Los cinco libros de los relatos del padre Brown, escritos a lo largo de más de veinte años y que comenzaron apareciendo por separado en una revista mensual, se ganaron inmediatamente el afecto de los lectores, afecto y popularidad que han perdurado hasta el presente. El simpático cura de Essex con su paraguas, su inocencia y su sabiduría forma parte ya del imaginario de la cultura inglesa, junto a otras figuras detectivescas como Sherlock Holmes o Hércules Poirot. Además de dichos títulos, el presente volumen incluye tres relatos no incorporados en las ediciones originales: El caso Donnington, que Chesterton publica en The Premier Magazine respondiendo a la invitación de Max Pemberton de resolver el caso planteado por él en la misma revista en 1914: La vampiresa del pueblo, aparecido en Strand Magazine en 1936 y probablemente el primer relato de una nueva recopilación, y La máscara de Midas, encontrado en un cajón de la mesa de su secretaria y en el que Chesterton estaba trabajando cuando le sobrevino su enfermedad final en 1936.

A modo de síntesis y para terminar, escuchemos al propio Chesterton en Ortodoxia reflexionar sobre la clave que se esconde detrás de esa mezcla paradójica entre sabiduría e inocencia que constituye el secreto del padre Brown: «Todo el secreto del misticismo consiste en esto: todo puede entenderlo el hombre, pero sólo mediante aquello que no puede entender. El lógico desequilibrado se afana por aclararlo todo, y todo lo vuelve confuso, misterioso. El místico, en cambio, consiente en que algo sea misterioso, para que todo lo demás resulte explicable». O la razón admite que en la realidad hay un misterio que la sobrepasa o es incapaz de comprenderse a sí misma y al mundo. «El misticismo (es decir, aceptar el misterio de la realidad) es el secreto de la cordura. Mientras haya misterio habrá salud; destruir el misterio y ver nacer las tendencias morbosas, todo es uno (…) Hay un objeto natural, el único que no nos es dado mirar de frente, y es precisamente aquel a cuya luz contemplamos todos los demás. El misticismo, como el sol, todo lo aclara, al fuego de su invisibilidad victoriosa. El intelectualismo puro (es decir, la razón que es juez, medida y criterio de las cosas) no es más que un espejismo, un claro de luna; luz sin calor, luz secundaria, reflejo de un mundo muerto… El trascendentalismo a cuyo calor vivimos todos, ocupa por mucho la posición que ocupa en los cielos nuestro sol. Lo sentimos en la conciencia con una especie de confusión espléndida, como algo deslumbrador e informe, ­lumbre y borrón a un tiempo mismo. En cambio, el cerco de la luna es tan claro como inequívoco, tan periódico e inevitable como el círculo de Euclides sobre el encerado del escolar. En verdad, la luna es más razonable, sí. Y es también la madre de los lunáticos, a quienes ha dado su nombre».

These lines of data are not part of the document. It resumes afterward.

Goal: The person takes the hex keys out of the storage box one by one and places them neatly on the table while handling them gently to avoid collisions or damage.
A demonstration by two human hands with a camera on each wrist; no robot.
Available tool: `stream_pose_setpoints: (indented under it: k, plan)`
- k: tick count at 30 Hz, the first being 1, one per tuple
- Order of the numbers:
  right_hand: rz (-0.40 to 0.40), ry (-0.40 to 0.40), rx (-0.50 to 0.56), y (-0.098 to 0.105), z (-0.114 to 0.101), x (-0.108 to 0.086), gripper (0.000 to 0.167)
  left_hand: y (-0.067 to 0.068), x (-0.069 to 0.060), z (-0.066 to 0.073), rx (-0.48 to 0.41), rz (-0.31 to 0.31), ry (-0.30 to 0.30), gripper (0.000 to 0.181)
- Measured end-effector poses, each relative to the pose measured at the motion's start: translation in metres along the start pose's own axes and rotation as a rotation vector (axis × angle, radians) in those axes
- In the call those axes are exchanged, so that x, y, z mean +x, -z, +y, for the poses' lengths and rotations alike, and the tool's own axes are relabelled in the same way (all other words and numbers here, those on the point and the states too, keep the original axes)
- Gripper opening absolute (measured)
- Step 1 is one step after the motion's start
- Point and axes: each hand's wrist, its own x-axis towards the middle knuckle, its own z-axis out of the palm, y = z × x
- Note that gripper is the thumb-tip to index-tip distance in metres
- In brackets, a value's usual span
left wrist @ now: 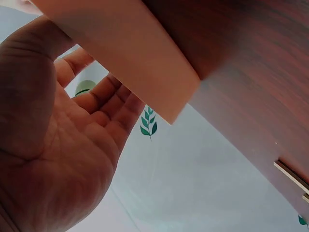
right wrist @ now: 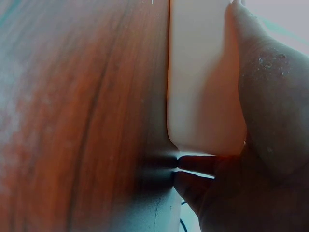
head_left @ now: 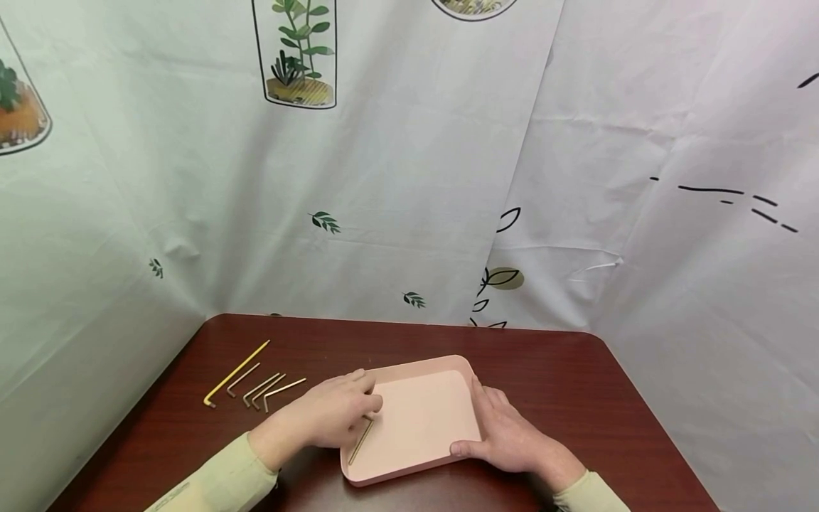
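Note:
A shallow pink tray (head_left: 416, 419) rests on the table in the head view, slightly turned. My right hand (head_left: 512, 434) holds its right side, the thumb near the front right corner and the fingers along the right wall. My left hand (head_left: 335, 412) reaches over the left wall, its fingertips dipping inside. Just below those fingertips a brass-coloured hex key (head_left: 360, 442) lies along the tray's left side. Whether the fingers pinch its bent end is hidden. In the left wrist view, the tray wall (left wrist: 120, 53) covers the thumb tip. The right wrist view shows the tray wall (right wrist: 203, 77) against the right palm.
Left of the tray, a yellow long-armed hex key (head_left: 237, 373) and several smaller brass-coloured hex keys (head_left: 261, 390) lie side by side on the dark red-brown table (head_left: 544, 370). A white patterned curtain (head_left: 397, 178) hangs behind the table's far edge and along its sides.

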Motion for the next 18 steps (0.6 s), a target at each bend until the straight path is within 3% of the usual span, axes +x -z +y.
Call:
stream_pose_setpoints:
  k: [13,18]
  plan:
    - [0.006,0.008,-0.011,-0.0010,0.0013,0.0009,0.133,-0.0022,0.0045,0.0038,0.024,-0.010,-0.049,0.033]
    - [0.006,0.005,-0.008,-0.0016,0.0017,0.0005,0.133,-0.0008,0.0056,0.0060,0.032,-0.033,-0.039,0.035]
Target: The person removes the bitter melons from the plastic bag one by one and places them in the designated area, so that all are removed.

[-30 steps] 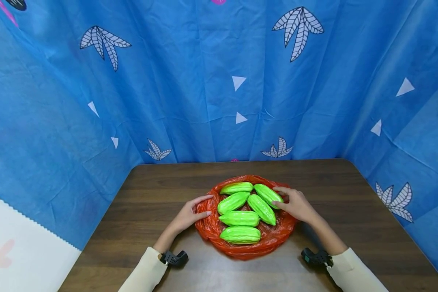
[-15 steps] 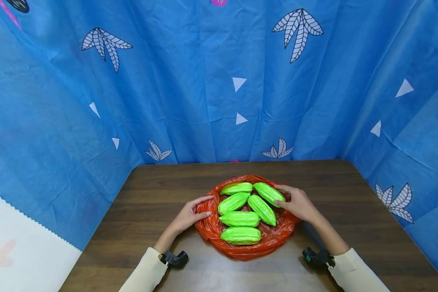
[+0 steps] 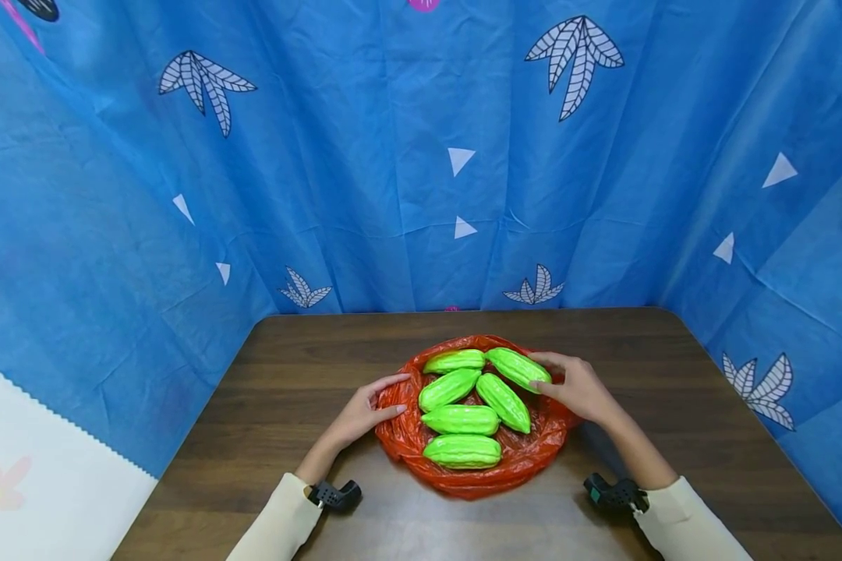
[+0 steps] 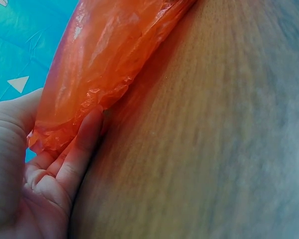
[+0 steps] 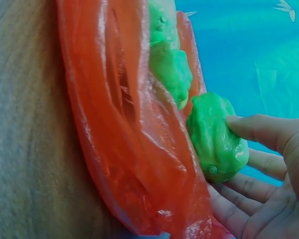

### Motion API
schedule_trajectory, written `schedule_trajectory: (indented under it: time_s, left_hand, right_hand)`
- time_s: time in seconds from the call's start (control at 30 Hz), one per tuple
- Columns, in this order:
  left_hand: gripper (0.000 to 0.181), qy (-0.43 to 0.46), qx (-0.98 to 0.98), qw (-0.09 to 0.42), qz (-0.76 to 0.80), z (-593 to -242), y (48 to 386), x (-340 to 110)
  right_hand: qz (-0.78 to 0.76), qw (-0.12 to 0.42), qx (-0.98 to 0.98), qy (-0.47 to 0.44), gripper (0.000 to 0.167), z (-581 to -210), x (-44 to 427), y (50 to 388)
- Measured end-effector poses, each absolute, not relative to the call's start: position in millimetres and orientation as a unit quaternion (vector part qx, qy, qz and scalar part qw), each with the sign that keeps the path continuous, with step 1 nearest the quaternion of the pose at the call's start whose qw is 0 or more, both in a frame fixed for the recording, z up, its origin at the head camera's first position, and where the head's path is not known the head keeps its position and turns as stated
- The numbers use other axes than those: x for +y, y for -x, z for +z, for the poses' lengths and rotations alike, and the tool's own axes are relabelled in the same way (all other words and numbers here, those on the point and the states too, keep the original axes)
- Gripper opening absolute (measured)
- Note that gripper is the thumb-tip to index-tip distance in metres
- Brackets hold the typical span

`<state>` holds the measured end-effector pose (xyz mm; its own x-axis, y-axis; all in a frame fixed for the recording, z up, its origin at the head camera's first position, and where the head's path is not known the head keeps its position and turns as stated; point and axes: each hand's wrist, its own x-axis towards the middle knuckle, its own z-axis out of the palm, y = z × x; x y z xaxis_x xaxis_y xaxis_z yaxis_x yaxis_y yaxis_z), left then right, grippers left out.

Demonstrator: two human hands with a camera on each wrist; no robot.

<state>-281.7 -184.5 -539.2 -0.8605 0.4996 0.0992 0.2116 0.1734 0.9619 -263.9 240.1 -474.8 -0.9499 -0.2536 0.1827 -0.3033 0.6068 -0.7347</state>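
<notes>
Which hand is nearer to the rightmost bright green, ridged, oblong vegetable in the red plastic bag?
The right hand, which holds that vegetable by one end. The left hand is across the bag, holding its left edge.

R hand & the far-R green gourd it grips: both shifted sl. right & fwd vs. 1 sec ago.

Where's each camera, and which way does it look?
Head: on the person's head, facing forward and down at the red bag; left hand, right hand and sleeves show.
Left wrist: on that wrist, facing the red bag and table; only left hand shows.
Right wrist: on that wrist, facing a green gourd-like thing; only right hand shows.
Both wrist views share the red bag, table and blue curtain.
</notes>
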Motion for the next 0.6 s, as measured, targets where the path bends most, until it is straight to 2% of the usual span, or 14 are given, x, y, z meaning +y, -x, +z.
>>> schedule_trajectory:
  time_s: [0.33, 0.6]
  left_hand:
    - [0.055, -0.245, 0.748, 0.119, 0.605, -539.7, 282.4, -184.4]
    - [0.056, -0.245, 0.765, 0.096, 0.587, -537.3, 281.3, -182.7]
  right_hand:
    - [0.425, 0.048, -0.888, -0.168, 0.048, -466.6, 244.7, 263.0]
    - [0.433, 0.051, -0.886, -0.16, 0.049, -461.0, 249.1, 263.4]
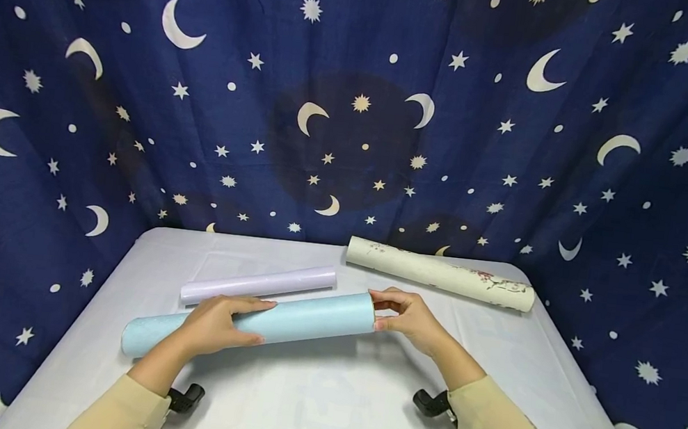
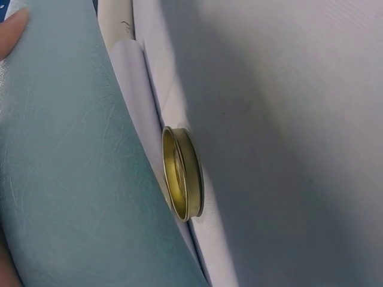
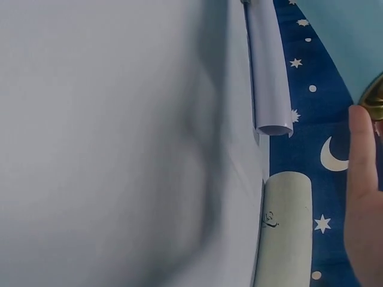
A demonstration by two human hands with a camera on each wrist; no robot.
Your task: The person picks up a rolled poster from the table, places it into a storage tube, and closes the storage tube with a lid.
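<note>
A long light-blue tube (image 1: 314, 320) slants above the white table, its right end higher in the head view. My left hand (image 1: 216, 323) grips it around the middle from above, thumb on the near side. At the right end, my right hand (image 1: 411, 319) pinches a gold metal lid (image 3: 374, 107) seated at the tube's mouth. Part of this lid lies outside the right wrist view. In the left wrist view a second gold lid (image 2: 184, 173), a shallow ring shape, rests on the table beyond the tube; the head view hides it.
Behind the tube lies a pale purple roll (image 1: 261, 285). A cream roll with a floral branch print (image 1: 438, 272) lies at the back right of the white table (image 1: 323, 408). A dark blue curtain (image 1: 361, 55) with moons and stars surrounds the back and sides.
</note>
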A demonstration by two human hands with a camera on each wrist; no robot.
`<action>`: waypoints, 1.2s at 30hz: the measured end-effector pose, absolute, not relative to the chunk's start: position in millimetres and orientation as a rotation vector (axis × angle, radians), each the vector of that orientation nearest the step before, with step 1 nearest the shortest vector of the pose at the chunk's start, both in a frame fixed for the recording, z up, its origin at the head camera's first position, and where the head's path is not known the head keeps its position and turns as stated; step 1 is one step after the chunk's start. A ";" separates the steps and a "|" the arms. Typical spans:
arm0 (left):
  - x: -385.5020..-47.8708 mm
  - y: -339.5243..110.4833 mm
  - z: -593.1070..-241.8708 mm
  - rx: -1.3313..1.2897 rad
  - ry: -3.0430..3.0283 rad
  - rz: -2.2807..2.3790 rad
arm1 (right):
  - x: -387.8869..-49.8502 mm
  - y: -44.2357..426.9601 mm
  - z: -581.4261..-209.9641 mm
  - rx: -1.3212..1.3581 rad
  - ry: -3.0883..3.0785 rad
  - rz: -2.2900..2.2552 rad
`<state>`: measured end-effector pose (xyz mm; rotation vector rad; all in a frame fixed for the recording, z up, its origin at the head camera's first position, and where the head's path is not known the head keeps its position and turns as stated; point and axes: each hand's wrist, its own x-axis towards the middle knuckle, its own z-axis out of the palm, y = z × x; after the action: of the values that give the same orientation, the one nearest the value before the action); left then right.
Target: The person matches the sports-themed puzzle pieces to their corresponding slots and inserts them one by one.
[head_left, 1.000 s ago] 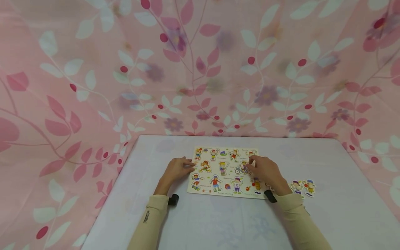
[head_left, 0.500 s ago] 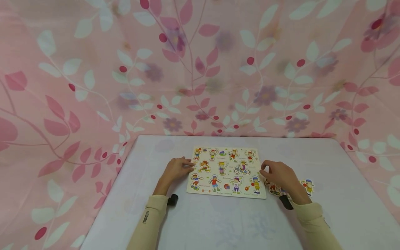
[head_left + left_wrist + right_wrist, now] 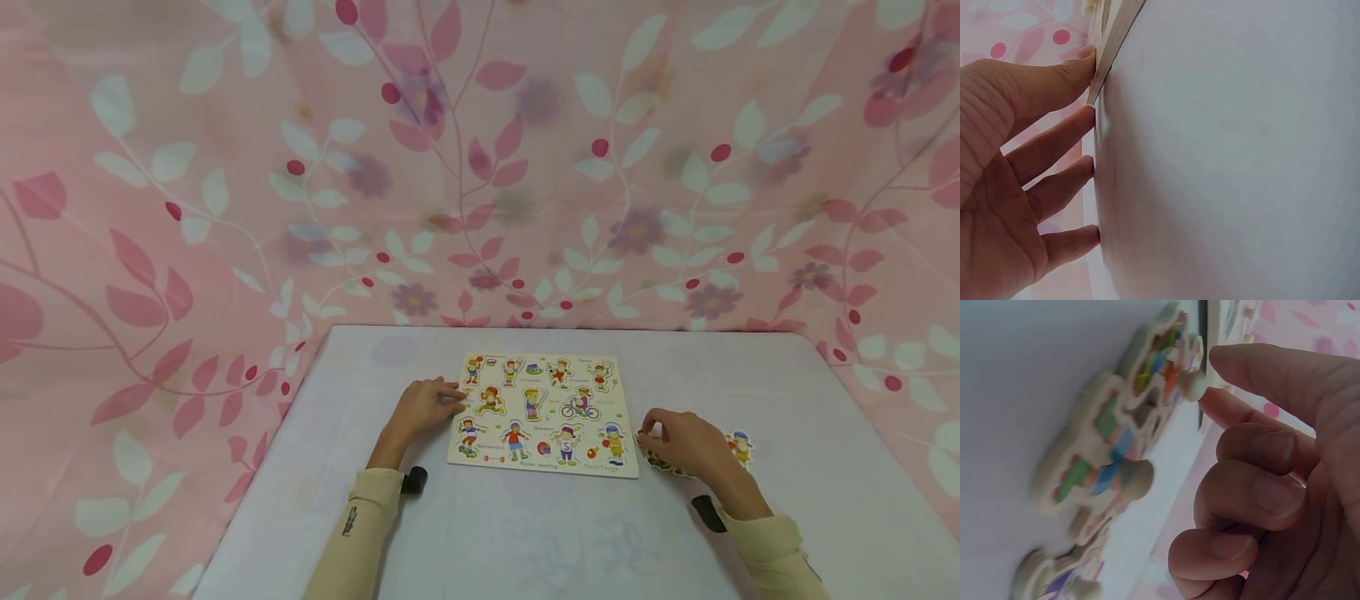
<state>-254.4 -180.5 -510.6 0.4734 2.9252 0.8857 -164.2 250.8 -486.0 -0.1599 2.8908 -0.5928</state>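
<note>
A wooden peg puzzle board with cartoon sports figures lies on the table. At its left edge is my left hand; in the left wrist view the thumb and index fingertips touch the board's edge, the other fingertips resting on the tablecloth. Right of the board, my right hand is over loose knobbed puzzle pieces. In the right wrist view, its thumb and index finger stand slightly apart beside the knob of a colourful puzzle piece; the other fingers are loosely curled.
Another puzzle piece with a wooden knob lies alongside, and a purple-marked one below it. A blue-capped figure piece shows behind my right hand. White cloth covers the table; a pink floral curtain hangs behind.
My right hand has moved from above the board, rightward and towards me, to the loose pieces, uncovering the board's right side. My left hand stays at the left edge.
</note>
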 end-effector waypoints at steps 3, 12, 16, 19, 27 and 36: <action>-254.2 -180.2 -509.9 0.470 2.922 0.880 | -160.6 254.5 -488.6 -0.162 2.884 -0.600; -253.6 -181.1 -509.6 0.465 2.918 0.893 | -154.3 260.3 -493.5 -0.171 2.897 -0.622; -254.1 -180.9 -510.5 0.465 2.926 0.888 | -154.4 261.5 -494.6 -0.187 2.892 -0.632; -254.2 -180.8 -511.1 0.466 2.928 0.890 | -154.7 262.8 -493.9 -0.185 2.885 -0.641; -253.2 -182.0 -509.3 0.482 2.922 0.912 | -155.6 262.6 -487.5 -0.181 2.935 -0.662; -253.9 -181.9 -510.9 0.509 2.924 0.908 | -166.0 242.8 -477.3 -0.240 2.945 -0.707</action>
<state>-253.9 -181.9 -510.9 0.5095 2.9238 0.9076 -166.0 242.8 -477.3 -0.2398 2.9448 -0.7074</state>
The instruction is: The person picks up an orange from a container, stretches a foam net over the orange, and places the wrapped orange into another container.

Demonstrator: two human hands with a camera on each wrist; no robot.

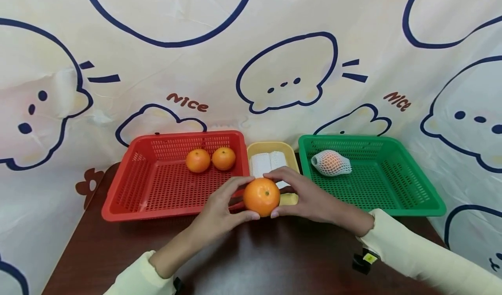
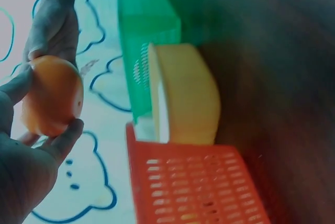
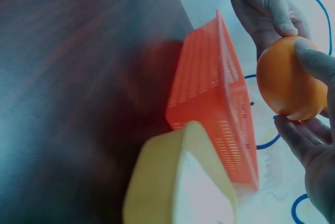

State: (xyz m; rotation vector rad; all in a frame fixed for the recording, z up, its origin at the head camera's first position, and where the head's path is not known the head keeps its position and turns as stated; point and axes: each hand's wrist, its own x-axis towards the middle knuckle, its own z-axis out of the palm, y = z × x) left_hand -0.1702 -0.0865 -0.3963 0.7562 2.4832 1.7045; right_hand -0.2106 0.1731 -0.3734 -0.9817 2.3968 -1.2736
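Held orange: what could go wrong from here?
1. The orange is smooth, round and held in the air between the fingers of the left hand and right hand; it could slip and roll across the bare table.
2. The two other oranges sit loose in the red basket; a bump might set them rolling.

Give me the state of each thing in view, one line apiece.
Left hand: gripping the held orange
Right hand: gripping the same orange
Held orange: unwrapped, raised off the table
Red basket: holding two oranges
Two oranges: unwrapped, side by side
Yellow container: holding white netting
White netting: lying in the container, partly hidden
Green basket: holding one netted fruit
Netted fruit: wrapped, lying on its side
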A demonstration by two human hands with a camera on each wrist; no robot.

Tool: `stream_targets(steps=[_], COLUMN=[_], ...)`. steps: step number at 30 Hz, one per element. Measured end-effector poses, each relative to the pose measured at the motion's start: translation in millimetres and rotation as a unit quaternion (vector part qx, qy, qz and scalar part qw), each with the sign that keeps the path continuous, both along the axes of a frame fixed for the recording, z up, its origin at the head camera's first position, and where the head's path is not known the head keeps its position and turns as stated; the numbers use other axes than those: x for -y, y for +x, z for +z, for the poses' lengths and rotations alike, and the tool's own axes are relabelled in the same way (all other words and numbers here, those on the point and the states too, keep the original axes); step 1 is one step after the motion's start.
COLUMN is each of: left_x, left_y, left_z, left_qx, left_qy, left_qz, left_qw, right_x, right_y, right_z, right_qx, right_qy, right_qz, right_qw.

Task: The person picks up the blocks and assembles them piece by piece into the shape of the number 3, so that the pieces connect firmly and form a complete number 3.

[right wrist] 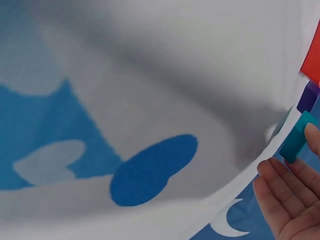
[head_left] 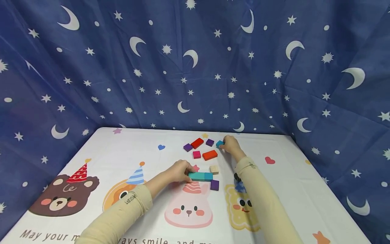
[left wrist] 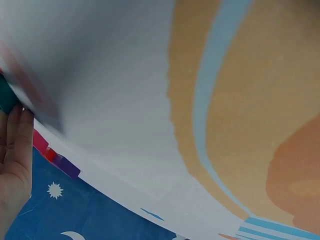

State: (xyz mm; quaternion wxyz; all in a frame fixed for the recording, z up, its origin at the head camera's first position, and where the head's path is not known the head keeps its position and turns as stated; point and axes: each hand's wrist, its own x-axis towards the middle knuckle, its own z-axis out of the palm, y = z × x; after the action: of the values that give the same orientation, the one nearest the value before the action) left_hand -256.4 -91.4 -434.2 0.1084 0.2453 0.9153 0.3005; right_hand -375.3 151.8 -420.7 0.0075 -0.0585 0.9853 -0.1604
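Observation:
In the head view my left hand (head_left: 179, 170) grips the left end of a long teal block (head_left: 197, 176) with thumb and fingers. A small blue block (head_left: 208, 176) sits flush against that block's right end. Farther back, my right hand (head_left: 232, 146) pinches a small teal-blue block (head_left: 219, 144). The right wrist view shows this teal block (right wrist: 296, 139) between thumb and fingertips. At the left edge of the left wrist view, the fingers (left wrist: 22, 132) touch a green-teal block (left wrist: 7, 95), which is mostly cut off.
A natural wood block (head_left: 214, 169) and a purple block (head_left: 214, 185) lie by the teal row. Behind are red blocks (head_left: 197, 143) (head_left: 210, 155), a pink block (head_left: 196, 154) and purple blocks (head_left: 188, 147) (head_left: 210, 142). A printed white cloth (head_left: 268, 183) covers the table; a blue curtain (head_left: 213, 67) hangs behind.

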Motion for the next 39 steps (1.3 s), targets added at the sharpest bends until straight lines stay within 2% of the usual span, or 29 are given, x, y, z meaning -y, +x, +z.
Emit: stream_targets(steps=[4, 9, 17, 23, 30, 39], left_x=[-0.7, -1.6, -0.4, 0.0, -0.7, 1.9], left_y=[0.3, 0.7, 1.8, 0.6, -0.3, 0.7], left_z=[0.7, 1.2, 0.1, -2.0, -2.1, -0.5], left_qx=[0.006, 0.023, 0.016, 0.004, 0.008, -0.001], left_qy=[0.005, 0.003, 0.001, 0.005, 0.004, 0.006], left_qz=[-0.001, 0.006, 0.001, -0.009, -0.002, -0.004], left_qw=[1.0000, 0.9997, 0.9999, 0.9999, 1.0000, 1.0000], right_x=[-2, -2, -2, -3, -1, 6], right_y=[2.6, 7.7, 17.5, 26.2, 35.3, 51.0], right_z=[0.4, 3.7, 11.2, 16.4, 23.3, 32.3], right_qx=[-0.003, -0.016, -0.035, -0.036, -0.036, -0.051], right_qy=[-0.011, -0.016, -0.059, -0.117, -0.164, -0.189], right_qz=[-0.008, 0.005, 0.018, 0.018, 0.031, 0.058], right_qw=[0.9999, 0.9997, 0.9975, 0.9923, 0.9854, 0.9789])
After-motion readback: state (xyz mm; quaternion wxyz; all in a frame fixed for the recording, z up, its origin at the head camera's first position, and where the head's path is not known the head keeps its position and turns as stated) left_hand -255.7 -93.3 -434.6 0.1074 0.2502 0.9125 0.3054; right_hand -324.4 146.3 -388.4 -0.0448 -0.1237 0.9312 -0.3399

Dejamos aquí al lector, en el andén que espera al tren que lleva a nuestro héroe hacia Londres y hacia su primer caso, La cruz azul, un tren que nos descubrirá crímenes espeluznantes, misterios aparentemente irresolubles, secretos inconfesables, imágenes que quedarán grabadas para siempre, como cuadros de vivos colores, en nuestra retina y nuestra alma. Y junto a todo ello, paseando casi de puntillas, la diminuta figura de un sacerdote católico con aspecto simplón que, pese a su apariencia, será la clave de bóveda de todos los enigmas.